15 years since, I have forgotten this fact and to my knowledge most of my friends too don’t remember it. Is this the reason why we face so many environment related problems these days? The temperature has been rising in mountains, while deserts are receiving snow storms.
Well, to some extent, inappropriate deforestation does cause all this problems. Even a 7th grader would know the ill-effects of deforestation. Even some of the schools ask these kids go and plant trees in their name.
Alas, that’s the extent of our sympathy and love to our mother nature. Over the years, India has seen tremendous rise in deforestation activities by government itself. Although cutting of these trees is essential for economic purposes, one must not forget that it should be done in a sustainable manner. And by sustainable I don’t mean sustainable for next century but sustainable for our coming generations.

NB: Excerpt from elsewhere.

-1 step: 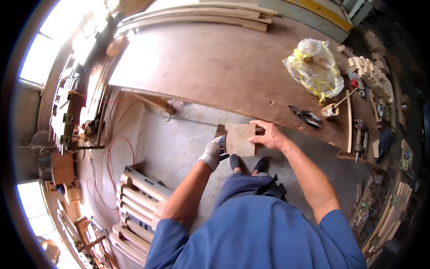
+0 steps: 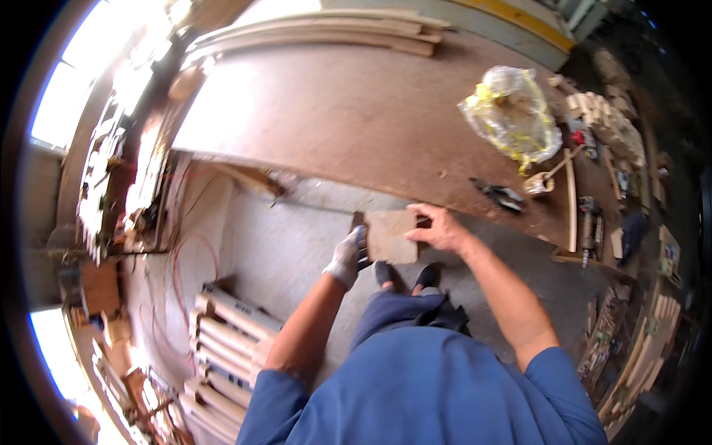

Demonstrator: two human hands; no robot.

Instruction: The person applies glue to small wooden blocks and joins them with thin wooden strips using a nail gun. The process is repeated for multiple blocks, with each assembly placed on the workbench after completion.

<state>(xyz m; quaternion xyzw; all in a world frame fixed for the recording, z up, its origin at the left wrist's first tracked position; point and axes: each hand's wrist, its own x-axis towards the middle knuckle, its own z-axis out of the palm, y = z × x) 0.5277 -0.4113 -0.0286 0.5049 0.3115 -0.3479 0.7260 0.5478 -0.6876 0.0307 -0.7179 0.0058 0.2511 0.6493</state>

Earlier in British times, there were many forestry operations that were applied on these forests. This resulted in huge trees, trees with good trunks and therefore trees that would yield more in economic terms. Those trees remained planted for more than 60 years and were replaced by younger seedlings before being finally cut. These days, the quality of this produce is not good and therefore the department is forced to cut more trees to maintain the supply. And when these trees are finally cut there is no replacement which leaves soil to be loose and by the time next set of seedlings are bought in, the soil looses its qualities of being good enough for the trees resulting in weak produce of trees.
And not just in India, this phenomenon is seen all over the world. Singapore based company Olam has been carrying out such activities all over Africa. It was only due to recession that they had to suspend their operations in Mozambique, something to cheer about in Global Meltdown. It continues to cut trees in China, Russia, and Western Africa and so on.
With Kyoto protocol, emphasis has been laid on reducing the carbon emission. Countries like USA are trying to buy carbon credits by funding forestation projects in development countries. However, one has forgotten that a fifteen year old tree would help us 1/4th of the tree which is 60 years old. The emphasis should have been made on stopping illegal and inappropriate deforestation activities of such companies, rather then countries buying so called “carbon credits” from developing countries.
However, things are improving and even I can’t deny it. With world working towards “Earth-hour”, a phenomenon that knows no concrete result, people are happy to participate in things however minor impact they may have by such tasks. However, if you ask the same people to make a greater impact by not driving their vehicle for one full day and taking only public transport, how many would volunteer for such a thing?